The Flaxseed poultice is probably one of the most famous applications of the herb. The ground seed is mixed with boiling water until it is a thick mush.
This erect, delicate, 8-22 inch annual is slender. The glabrous stem has few branches and bears alternate, sessile, simple, entire, lanceolate to oblong leaves. Each branch has 1-2 blue or violet-blue, flat, 5 petaled flowers. The fruit is a 10 seeded capsule, seeds are smooth, flattened, shiny, oily and brown. It is cultivated in the U.S., mostly in the northwestern states, found wild along roadsides, railroad lines, waste places. The seeds are mineral-rich and yields a cold-pressed oil for cooking.
Origin(s): Canada, Kazakhstan, United States.
Latin Name(s): Linum usitatissimum.
Also known as: Linseed.
Plant Part(s) Used: Seed.
Appearance: Brown, Beige.
Aroma: Nutty, oily.
Taste: Pleasant, nut-like, sesame-like.
GMO Status: Non-GMO.
Additives: Free of any additives or preservatives.
Applications / Preparations: Can be put into capsules, oils, salads, soups, cereals, breads, muffins, breakfast bars, smoothies or infused as an herbal extract. For cosmetic use can boil the whole seeds in water and strain, then use the reserved liquid as a natural hair dye.
Storage: Store in a sealed container in a cool, dry place.

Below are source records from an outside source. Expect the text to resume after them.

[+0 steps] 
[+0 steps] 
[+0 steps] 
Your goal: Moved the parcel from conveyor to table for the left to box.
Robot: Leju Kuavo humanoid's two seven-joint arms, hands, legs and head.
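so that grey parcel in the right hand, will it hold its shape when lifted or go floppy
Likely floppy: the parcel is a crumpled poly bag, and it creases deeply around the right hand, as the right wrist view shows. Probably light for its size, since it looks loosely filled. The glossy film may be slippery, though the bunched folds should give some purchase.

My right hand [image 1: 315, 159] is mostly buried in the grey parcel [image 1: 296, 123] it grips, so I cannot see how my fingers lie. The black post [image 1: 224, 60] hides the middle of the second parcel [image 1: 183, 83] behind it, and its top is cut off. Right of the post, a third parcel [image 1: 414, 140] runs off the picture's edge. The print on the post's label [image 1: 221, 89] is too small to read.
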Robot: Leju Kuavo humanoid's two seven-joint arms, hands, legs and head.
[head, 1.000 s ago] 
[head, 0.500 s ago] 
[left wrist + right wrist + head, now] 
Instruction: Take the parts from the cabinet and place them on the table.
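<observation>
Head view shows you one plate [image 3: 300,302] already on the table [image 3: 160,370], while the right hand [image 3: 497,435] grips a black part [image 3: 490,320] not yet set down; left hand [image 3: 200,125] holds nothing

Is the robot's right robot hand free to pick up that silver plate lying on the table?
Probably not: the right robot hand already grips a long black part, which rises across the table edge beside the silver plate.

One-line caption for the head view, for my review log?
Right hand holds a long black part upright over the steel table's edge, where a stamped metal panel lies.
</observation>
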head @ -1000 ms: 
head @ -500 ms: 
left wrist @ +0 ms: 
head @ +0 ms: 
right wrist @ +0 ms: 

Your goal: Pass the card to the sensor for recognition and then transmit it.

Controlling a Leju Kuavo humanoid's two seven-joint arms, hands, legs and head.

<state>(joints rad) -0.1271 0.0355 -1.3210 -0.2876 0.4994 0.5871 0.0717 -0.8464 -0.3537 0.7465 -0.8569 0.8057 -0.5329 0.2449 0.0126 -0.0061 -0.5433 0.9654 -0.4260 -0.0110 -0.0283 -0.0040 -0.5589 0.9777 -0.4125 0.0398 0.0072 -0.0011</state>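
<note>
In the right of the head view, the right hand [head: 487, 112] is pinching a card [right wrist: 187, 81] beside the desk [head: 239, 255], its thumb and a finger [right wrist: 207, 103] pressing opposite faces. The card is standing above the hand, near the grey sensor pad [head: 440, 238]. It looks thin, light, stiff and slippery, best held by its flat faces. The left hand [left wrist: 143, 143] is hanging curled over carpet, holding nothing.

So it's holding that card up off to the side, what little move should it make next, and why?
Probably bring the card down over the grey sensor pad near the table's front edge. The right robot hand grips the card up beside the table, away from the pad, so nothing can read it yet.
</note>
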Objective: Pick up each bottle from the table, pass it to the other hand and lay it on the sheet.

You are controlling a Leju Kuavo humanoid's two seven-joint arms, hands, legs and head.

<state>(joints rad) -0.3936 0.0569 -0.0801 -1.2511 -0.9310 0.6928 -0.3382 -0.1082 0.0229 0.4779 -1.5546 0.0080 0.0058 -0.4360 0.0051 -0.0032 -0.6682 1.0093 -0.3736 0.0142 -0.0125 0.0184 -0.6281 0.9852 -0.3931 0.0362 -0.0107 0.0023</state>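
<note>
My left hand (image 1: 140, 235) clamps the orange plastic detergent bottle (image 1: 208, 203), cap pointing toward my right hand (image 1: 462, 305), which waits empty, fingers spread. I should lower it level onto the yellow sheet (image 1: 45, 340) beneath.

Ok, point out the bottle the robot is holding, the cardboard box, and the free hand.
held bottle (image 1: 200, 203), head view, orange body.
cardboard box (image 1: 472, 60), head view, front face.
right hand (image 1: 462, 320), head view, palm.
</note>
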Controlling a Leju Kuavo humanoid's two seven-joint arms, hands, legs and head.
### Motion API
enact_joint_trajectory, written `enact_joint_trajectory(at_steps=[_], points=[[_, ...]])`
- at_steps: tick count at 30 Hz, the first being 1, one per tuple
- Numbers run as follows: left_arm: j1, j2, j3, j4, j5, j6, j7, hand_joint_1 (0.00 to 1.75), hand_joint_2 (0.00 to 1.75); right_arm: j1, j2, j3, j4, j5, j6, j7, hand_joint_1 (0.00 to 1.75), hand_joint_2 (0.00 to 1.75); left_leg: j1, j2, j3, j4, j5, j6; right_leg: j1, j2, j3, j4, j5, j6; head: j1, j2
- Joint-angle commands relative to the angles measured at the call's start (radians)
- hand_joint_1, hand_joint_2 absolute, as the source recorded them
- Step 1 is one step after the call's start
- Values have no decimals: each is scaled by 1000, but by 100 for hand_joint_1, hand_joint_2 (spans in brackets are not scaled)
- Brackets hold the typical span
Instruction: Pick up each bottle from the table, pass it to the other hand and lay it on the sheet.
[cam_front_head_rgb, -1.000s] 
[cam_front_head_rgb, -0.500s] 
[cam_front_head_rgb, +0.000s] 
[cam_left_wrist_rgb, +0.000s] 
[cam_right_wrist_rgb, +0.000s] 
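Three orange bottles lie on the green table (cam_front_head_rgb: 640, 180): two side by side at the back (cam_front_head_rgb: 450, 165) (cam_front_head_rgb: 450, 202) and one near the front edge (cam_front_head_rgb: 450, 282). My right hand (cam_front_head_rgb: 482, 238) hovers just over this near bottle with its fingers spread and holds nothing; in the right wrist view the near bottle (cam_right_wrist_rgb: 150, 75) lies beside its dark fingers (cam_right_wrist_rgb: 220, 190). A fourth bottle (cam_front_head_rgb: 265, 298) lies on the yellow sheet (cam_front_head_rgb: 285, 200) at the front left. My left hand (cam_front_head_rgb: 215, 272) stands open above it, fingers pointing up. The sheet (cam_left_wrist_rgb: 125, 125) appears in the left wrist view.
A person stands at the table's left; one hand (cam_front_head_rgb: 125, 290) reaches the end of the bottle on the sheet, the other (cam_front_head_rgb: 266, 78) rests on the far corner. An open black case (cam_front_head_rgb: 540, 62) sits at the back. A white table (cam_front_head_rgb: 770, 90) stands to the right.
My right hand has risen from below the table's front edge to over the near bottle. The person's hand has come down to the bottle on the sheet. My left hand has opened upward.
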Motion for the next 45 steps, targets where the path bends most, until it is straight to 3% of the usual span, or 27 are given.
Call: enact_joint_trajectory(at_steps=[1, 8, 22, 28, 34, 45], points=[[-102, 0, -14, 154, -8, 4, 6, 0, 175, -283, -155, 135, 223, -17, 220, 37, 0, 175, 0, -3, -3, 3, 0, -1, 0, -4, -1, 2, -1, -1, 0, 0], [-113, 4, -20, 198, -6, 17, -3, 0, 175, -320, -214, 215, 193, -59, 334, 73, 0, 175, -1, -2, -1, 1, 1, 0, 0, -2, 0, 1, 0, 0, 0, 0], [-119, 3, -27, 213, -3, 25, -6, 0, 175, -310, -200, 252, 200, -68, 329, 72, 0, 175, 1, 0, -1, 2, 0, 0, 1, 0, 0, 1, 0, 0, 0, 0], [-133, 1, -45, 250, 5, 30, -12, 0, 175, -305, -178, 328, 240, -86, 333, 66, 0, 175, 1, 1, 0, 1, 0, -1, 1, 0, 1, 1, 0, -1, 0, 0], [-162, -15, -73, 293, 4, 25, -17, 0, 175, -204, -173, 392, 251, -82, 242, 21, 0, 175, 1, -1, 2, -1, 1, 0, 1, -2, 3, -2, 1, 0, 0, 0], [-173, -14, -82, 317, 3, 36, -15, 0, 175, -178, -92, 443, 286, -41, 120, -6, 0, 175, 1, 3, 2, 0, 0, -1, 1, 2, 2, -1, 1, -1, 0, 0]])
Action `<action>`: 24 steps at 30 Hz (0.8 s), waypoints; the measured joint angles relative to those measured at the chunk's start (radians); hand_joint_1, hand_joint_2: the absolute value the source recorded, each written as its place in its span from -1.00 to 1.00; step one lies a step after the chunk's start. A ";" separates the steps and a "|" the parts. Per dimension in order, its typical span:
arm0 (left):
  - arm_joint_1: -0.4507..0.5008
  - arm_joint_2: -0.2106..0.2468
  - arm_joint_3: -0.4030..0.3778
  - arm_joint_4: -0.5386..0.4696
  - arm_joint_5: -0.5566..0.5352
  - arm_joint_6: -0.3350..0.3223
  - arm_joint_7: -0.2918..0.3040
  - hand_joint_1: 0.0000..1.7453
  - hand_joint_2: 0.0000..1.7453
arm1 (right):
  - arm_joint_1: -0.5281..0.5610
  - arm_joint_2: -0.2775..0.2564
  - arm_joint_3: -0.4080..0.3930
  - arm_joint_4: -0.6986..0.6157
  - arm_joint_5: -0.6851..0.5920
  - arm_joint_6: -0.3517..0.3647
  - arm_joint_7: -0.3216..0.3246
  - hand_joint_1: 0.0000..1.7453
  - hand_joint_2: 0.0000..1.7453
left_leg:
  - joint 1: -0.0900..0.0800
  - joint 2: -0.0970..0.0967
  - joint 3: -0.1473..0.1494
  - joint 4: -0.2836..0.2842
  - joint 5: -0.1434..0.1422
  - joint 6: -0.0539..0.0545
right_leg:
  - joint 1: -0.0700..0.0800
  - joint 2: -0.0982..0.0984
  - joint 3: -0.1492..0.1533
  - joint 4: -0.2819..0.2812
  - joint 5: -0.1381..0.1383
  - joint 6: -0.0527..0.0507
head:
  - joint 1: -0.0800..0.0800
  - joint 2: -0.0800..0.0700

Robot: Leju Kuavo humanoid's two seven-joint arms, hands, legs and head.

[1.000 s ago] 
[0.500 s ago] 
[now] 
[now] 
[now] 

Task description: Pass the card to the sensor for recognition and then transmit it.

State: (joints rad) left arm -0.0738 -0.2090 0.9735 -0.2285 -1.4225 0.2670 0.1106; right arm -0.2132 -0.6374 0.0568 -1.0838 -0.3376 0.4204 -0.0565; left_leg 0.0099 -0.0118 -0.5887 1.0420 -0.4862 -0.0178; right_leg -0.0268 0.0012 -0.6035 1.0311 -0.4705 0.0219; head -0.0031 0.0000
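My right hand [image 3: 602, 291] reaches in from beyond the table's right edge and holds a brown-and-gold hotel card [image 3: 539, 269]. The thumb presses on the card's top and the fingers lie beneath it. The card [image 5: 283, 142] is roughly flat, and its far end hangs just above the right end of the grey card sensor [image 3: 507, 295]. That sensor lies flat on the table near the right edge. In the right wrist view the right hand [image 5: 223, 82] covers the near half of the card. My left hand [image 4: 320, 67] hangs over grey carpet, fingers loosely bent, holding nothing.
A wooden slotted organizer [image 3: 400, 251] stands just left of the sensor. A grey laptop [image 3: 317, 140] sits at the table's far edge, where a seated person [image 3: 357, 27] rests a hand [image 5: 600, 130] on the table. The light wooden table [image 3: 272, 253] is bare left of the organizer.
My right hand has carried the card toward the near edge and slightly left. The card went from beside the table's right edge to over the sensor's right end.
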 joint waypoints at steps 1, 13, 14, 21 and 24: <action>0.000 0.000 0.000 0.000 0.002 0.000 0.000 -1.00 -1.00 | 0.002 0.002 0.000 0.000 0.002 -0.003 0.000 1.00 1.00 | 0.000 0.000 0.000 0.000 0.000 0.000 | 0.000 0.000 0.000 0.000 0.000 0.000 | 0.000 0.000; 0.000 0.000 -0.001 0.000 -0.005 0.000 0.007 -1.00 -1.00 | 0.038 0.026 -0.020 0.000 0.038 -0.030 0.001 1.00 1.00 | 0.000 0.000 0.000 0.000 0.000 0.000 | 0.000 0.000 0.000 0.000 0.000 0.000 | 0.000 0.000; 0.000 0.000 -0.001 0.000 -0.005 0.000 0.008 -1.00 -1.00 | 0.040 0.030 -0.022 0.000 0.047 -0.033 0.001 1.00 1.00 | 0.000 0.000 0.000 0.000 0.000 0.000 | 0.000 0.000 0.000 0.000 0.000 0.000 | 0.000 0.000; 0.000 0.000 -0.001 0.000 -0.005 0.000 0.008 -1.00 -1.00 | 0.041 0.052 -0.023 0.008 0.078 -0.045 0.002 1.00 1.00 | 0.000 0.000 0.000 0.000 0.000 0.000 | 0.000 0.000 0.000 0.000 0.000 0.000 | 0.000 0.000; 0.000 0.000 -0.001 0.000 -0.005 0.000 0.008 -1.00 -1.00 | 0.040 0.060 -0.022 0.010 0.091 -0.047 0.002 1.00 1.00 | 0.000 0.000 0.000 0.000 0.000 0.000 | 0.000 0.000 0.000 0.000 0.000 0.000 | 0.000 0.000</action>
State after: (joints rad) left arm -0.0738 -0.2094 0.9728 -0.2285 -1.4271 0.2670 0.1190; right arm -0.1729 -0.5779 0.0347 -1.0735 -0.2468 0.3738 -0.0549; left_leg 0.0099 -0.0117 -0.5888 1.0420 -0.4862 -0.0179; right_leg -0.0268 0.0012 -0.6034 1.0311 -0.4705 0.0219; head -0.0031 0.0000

Shelf Life: It is very difficult to pin down an exact expiration date for most single herbs as they do not really expire, they lose potency or strength over time but will still have value. Unlike synthetic material or drugs, herbs can contain many constituents that contribute to their medicinal effects. Even if when we know what the active constituents are, there are often many of them in a single herb, each with different rates of degradation. Some herbs lose their effect more easily. Other herbs that possess more stable compounds such as alkaloids or steroids will last much longer.
A huge part of the degradation rate of herbs depends also on the storage conditions of the herb, & even on the quality of the herb before storage – how it was grown, harvested, dried & processed. If the product is left in hot places or open to sunlight then it will degrade much quicker than if it was stored in cool, dry place & sealed tightly.
A good rule of thumb is that herbs should be stored no longer than 2-3 years but many herbs will have great strength much longer than that. To determine if a an herb is still good you can check the appearance & aroma. Herbs that are no longer acceptable will have lost much of its vibrant color & will instead appear dull & faded. The bigger key though is to smell the raw materials to see if the potent aroma is still present.
Warning: Flax seed should be taken with at least 200 ml (6 oz) of water. Orally administered drugs should be taken one hour before use or several hours after, as flax seed may slow the absorption.